Listed records:
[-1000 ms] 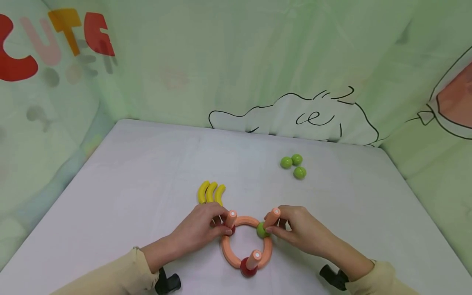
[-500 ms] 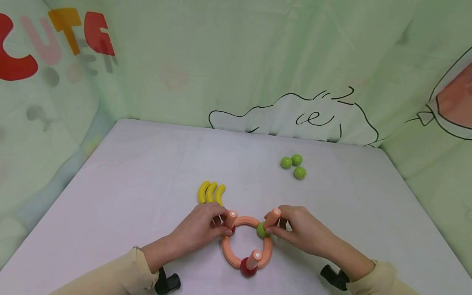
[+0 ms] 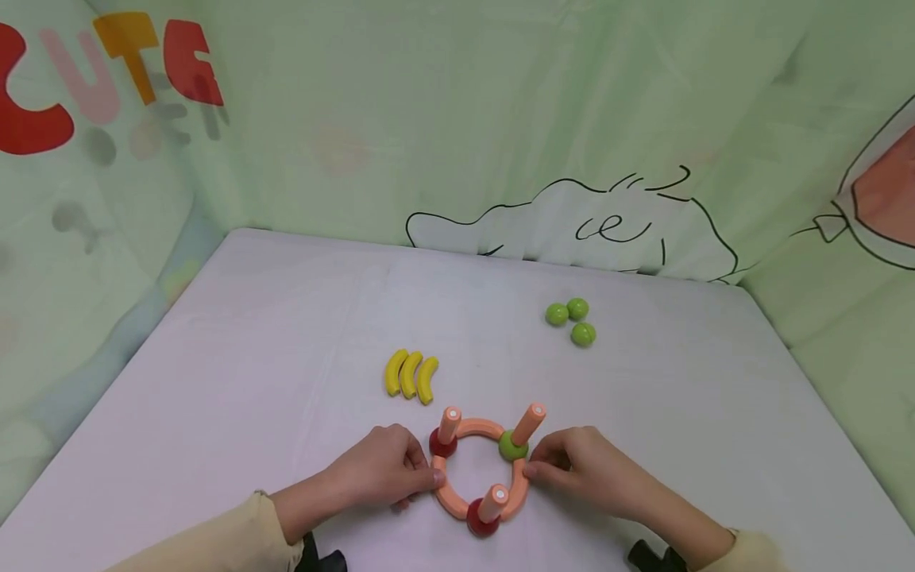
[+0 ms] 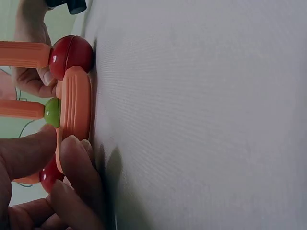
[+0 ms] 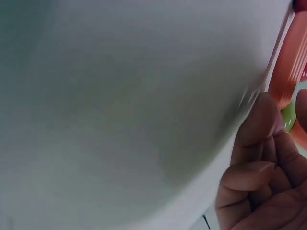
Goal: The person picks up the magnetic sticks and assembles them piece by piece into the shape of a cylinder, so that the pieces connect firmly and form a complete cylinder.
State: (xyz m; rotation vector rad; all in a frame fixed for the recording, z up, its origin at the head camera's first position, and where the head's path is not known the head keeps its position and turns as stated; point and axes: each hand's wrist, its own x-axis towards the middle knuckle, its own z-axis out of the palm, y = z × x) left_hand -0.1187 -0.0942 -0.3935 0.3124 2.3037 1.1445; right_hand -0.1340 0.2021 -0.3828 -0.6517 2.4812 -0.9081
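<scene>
Three curved orange sticks form a ring with two red balls [image 3: 483, 519] [image 3: 443, 443] and a green ball [image 3: 513, 446]. Each ball carries an upright straight orange stick [image 3: 529, 423]. With thumb and fingers on either side, my left hand [image 3: 389, 467] pinches the left curved stick [image 3: 450, 499]; the left wrist view shows its ridged side [image 4: 76, 105]. On the opposite side, my right hand [image 3: 582, 469] holds the right curved stick [image 3: 518, 488] between thumb and bent fingers. The right wrist view catches that stick's end [image 5: 285, 81] at the fingertips.
Three yellow toy bananas [image 3: 410, 376] lie just beyond the ring, left of centre. Farther back at the right sit three loose green balls [image 3: 577, 309]. A white cloth covers the table [image 3: 286, 318], with printed curtains behind and at the sides.
Both hands have let go of the places by the rear balls and upright sticks. They have come lower and nearer, onto the ring's side sticks. The ring looks nearly unmoved.
</scene>
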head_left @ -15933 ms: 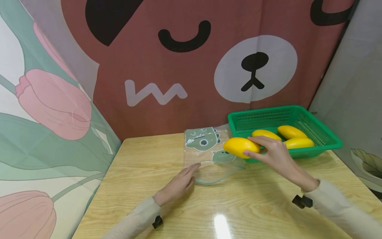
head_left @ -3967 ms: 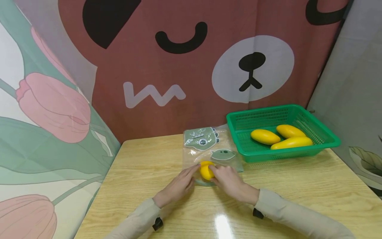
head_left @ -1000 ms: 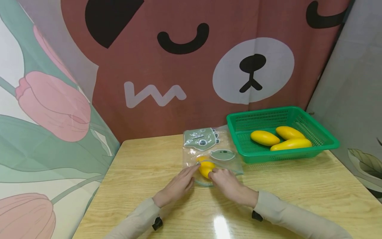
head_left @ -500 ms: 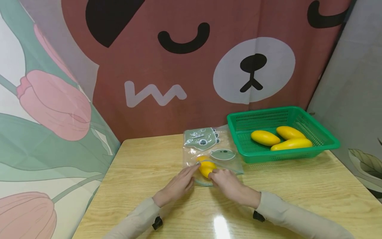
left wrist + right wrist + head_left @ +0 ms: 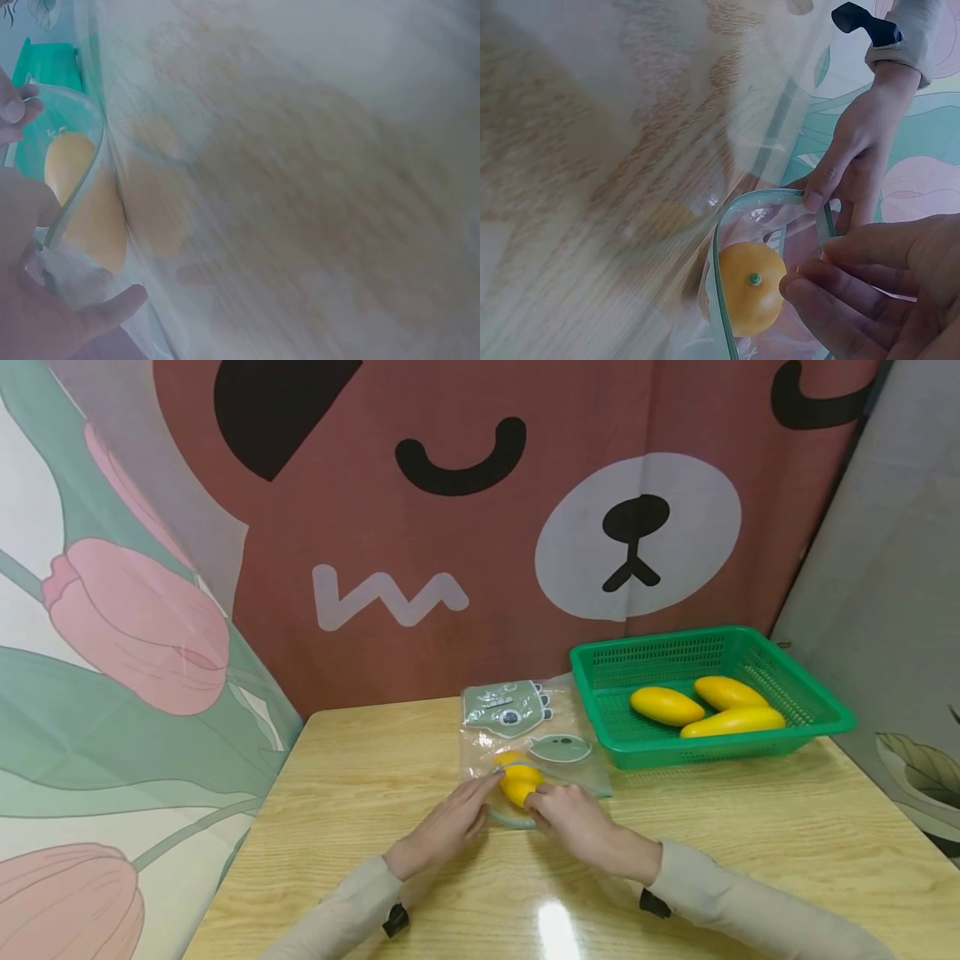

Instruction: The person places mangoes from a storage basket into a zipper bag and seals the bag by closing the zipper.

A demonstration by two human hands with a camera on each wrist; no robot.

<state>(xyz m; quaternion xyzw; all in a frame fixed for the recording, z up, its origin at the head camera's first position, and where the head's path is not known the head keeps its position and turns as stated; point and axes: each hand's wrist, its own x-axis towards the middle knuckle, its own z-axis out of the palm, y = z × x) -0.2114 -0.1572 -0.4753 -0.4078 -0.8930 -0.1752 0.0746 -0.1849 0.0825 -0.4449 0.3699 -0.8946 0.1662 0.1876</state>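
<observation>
A clear zip bag [image 5: 480, 752] with green printed animal pictures lies on the table, its mouth facing the person. Inside the mouth is a yellow mango [image 5: 519, 787]; its green stem end shows in the right wrist view [image 5: 750, 289]. My left hand [image 5: 442, 827] holds the bag's rim at the left, thumb on one side and fingers on the other. On the right, my right hand [image 5: 573, 827] has its fingers curled at the rim by the mango's near end, thumb and fingertips pinching the rim in the right wrist view. The palm sides of both hands are hidden in the head view.
A green plastic basket [image 5: 813, 681] holding three yellow mangoes [image 5: 666, 706] stands at the back right, close beside the bag. The wooden table [image 5: 360, 768] ends against a printed cloth backdrop [image 5: 360, 660].
About sixteen seconds ago my right hand held the mango beside the basket; four seconds ago it gripped it at the bag's mouth. Now the mango lies further inside. Little moves in the last second.
</observation>
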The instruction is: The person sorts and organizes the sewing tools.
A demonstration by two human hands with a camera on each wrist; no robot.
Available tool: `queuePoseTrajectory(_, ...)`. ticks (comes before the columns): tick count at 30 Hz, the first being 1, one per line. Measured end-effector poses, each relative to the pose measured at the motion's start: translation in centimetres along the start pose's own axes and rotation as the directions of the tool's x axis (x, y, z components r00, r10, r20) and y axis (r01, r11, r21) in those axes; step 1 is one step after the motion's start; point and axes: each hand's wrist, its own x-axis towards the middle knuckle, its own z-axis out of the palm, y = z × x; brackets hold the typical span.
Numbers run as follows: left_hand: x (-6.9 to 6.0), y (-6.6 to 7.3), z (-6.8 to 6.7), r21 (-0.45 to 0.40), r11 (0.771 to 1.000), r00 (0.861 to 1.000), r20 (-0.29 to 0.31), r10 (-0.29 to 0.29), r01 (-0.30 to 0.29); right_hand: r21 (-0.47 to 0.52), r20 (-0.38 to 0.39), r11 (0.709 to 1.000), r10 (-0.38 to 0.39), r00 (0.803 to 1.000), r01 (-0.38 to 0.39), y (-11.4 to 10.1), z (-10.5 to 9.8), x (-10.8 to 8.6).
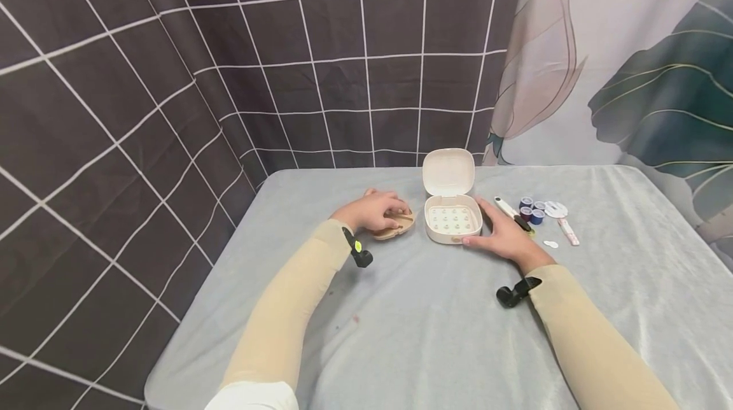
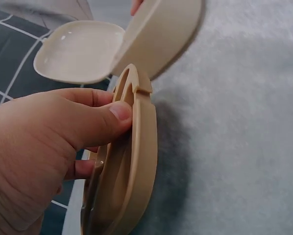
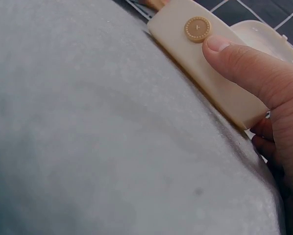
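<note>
A cream box (image 1: 453, 236) stands on the grey cloth with its lid (image 1: 449, 172) raised; a white insert with rows of small studs (image 1: 450, 219) lies inside. My right hand (image 1: 508, 235) grips the box's right side, the thumb beside the round tan button (image 3: 198, 29) on its front. Just left of the box, my left hand (image 1: 375, 211) holds a tan, rounded tray-like piece (image 1: 403, 226). In the left wrist view this piece (image 2: 145, 161) is tilted on edge, pinched between thumb and fingers, close to the box (image 2: 161, 34). Its underside is hidden.
Right of my right hand lie a white and black tool (image 1: 507, 208), several small dark blue jars (image 1: 537, 216), a round white disc (image 1: 555, 209), a pink and white packet (image 1: 569, 232) and a small white piece (image 1: 550, 244). Behind the table hangs a dark gridded curtain (image 1: 343, 85).
</note>
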Motion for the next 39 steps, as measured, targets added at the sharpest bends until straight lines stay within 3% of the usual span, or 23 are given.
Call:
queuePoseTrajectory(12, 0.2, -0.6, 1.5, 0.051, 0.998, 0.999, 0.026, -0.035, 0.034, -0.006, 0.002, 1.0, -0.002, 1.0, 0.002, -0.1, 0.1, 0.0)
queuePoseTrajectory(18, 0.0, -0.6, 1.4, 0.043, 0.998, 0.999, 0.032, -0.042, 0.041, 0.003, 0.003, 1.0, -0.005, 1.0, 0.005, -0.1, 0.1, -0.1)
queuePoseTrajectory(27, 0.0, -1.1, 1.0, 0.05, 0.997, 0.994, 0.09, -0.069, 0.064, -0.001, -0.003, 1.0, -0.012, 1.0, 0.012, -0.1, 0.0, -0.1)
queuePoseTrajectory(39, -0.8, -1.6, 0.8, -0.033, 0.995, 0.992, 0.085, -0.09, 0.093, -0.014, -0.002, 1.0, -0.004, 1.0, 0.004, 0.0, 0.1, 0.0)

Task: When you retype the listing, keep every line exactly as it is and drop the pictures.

Answer space:
[-1000 ms] 
[-500 ms] 
[+0 ms] 
[+0 ms] 
[+0 ms] 
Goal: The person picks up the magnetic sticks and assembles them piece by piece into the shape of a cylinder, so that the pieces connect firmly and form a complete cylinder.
State: (xyz m; rotation vector rad; all in a frame fixed for the recording, z up, its origin at the head camera's first position, and where the head's path is not known the head keeps its position and turns as stated; point and axes: each hand's wrist, its own x-axis towards the middle knuckle, its own z-axis out of the palm, y = z × x) left_hand -0.1187 -0.0942 -0.3935 0.3124 2.3037 1.1445; right_hand -0.1340 0.2021 -0.3828 -0.6517 2.4812 -0.9081
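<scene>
Three curved orange sticks form a ring with two red balls [image 3: 483, 519] [image 3: 443, 443] and a green ball [image 3: 513, 446]. Each ball carries an upright straight orange stick [image 3: 529, 423]. With thumb and fingers on either side, my left hand [image 3: 389, 467] pinches the left curved stick [image 3: 450, 499]; the left wrist view shows its ridged side [image 4: 76, 105]. On the opposite side, my right hand [image 3: 582, 469] holds the right curved stick [image 3: 518, 488] between thumb and bent fingers. The right wrist view catches that stick's end [image 5: 285, 81] at the fingertips.
Three yellow toy bananas [image 3: 410, 376] lie just beyond the ring, left of centre. Farther back at the right sit three loose green balls [image 3: 577, 309]. A white cloth covers the table [image 3: 286, 318], with printed curtains behind and at the sides.
Both hands have let go of the places by the rear balls and upright sticks. They have come lower and nearer, onto the ring's side sticks. The ring looks nearly unmoved.
</scene>
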head_left @ -15933 ms: 
head_left @ -3967 ms: 
head_left @ -1000 ms: 
head_left @ -500 ms: 
left wrist + right wrist + head_left @ +0 ms: 

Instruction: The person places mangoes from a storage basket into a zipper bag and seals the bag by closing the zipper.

A demonstration by two human hands with a camera on each wrist; no robot.

<state>(xyz m; quaternion xyzw; all in a frame fixed for the recording, z up, its origin at the head camera's first position, and where the head's path is not known the head keeps its position and turns as stated; point and axes: each hand's wrist, its own x-axis towards the middle knuckle, its own z-axis out of the palm, y = z × x) -0.2114 -0.1572 -0.4753 -0.4078 -0.8930 -0.1752 0.0746 -0.1849 0.0825 -0.4449 0.3699 -0.8946 0.1662 0.1876</state>
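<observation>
A clear zip bag [image 5: 480, 752] with green printed animal pictures lies on the table, its mouth facing the person. Inside the mouth is a yellow mango [image 5: 519, 787]; its green stem end shows in the right wrist view [image 5: 750, 289]. My left hand [image 5: 442, 827] holds the bag's rim at the left, thumb on one side and fingers on the other. On the right, my right hand [image 5: 573, 827] has its fingers curled at the rim by the mango's near end, thumb and fingertips pinching the rim in the right wrist view. The palm sides of both hands are hidden in the head view.
A green plastic basket [image 5: 813, 681] holding three yellow mangoes [image 5: 666, 706] stands at the back right, close beside the bag. The wooden table [image 5: 360, 768] ends against a printed cloth backdrop [image 5: 360, 660].
About sixteen seconds ago my right hand held the mango beside the basket; four seconds ago it gripped it at the bag's mouth. Now the mango lies further inside. Little moves in the last second.
</observation>
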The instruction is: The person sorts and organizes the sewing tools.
A demonstration by two human hands with a camera on each wrist; no robot.
Available tool: `queuePoseTrajectory(_, ...)`. ticks (comes before the columns): tick count at 30 Hz, the first being 1, one per line. Measured end-effector poses, each relative to the pose measured at the motion's start: translation in centimetres along the start pose's own axes and rotation as the directions of the tool's x axis (x, y, z components r00, r10, r20) and y axis (r01, r11, r21) in those axes; step 1 is one step after the motion's start; point and axes: each hand's wrist, its own x-axis towards the middle knuckle, its own z-axis out of the palm, y = z × x; brackets hold the typical span.
Numbers run as follows: left_hand: x (-6.9 to 6.0), y (-6.6 to 7.3), z (-6.8 to 6.7), r21 (-0.45 to 0.40), r11 (0.771 to 1.000), r00 (0.861 to 1.000), r20 (-0.29 to 0.31), r10 (-0.29 to 0.29), r01 (-0.30 to 0.29); right_hand: r21 (-0.47 to 0.52), r20 (-0.38 to 0.39), r11 (0.709 to 1.000), r10 (-0.38 to 0.39), r00 (0.803 to 1.000), r01 (-0.38 to 0.39), y (-11.4 to 10.1), z (-10.5 to 9.8), x (-10.8 to 8.6).
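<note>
A cream box (image 1: 453, 236) stands on the grey cloth with its lid (image 1: 449, 172) raised; a white insert with rows of small studs (image 1: 450, 219) lies inside. My right hand (image 1: 508, 235) grips the box's right side, the thumb beside the round tan button (image 3: 198, 29) on its front. Just left of the box, my left hand (image 1: 375, 211) holds a tan, rounded tray-like piece (image 1: 403, 226). In the left wrist view this piece (image 2: 145, 161) is tilted on edge, pinched between thumb and fingers, close to the box (image 2: 161, 34). Its underside is hidden.
Right of my right hand lie a white and black tool (image 1: 507, 208), several small dark blue jars (image 1: 537, 216), a round white disc (image 1: 555, 209), a pink and white packet (image 1: 569, 232) and a small white piece (image 1: 550, 244). Behind the table hangs a dark gridded curtain (image 1: 343, 85).
</note>
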Motion for the next 39 steps, as measured, targets added at the sharpest bends until straight lines stay within 3% of the usual span, or 23 are given.
Call:
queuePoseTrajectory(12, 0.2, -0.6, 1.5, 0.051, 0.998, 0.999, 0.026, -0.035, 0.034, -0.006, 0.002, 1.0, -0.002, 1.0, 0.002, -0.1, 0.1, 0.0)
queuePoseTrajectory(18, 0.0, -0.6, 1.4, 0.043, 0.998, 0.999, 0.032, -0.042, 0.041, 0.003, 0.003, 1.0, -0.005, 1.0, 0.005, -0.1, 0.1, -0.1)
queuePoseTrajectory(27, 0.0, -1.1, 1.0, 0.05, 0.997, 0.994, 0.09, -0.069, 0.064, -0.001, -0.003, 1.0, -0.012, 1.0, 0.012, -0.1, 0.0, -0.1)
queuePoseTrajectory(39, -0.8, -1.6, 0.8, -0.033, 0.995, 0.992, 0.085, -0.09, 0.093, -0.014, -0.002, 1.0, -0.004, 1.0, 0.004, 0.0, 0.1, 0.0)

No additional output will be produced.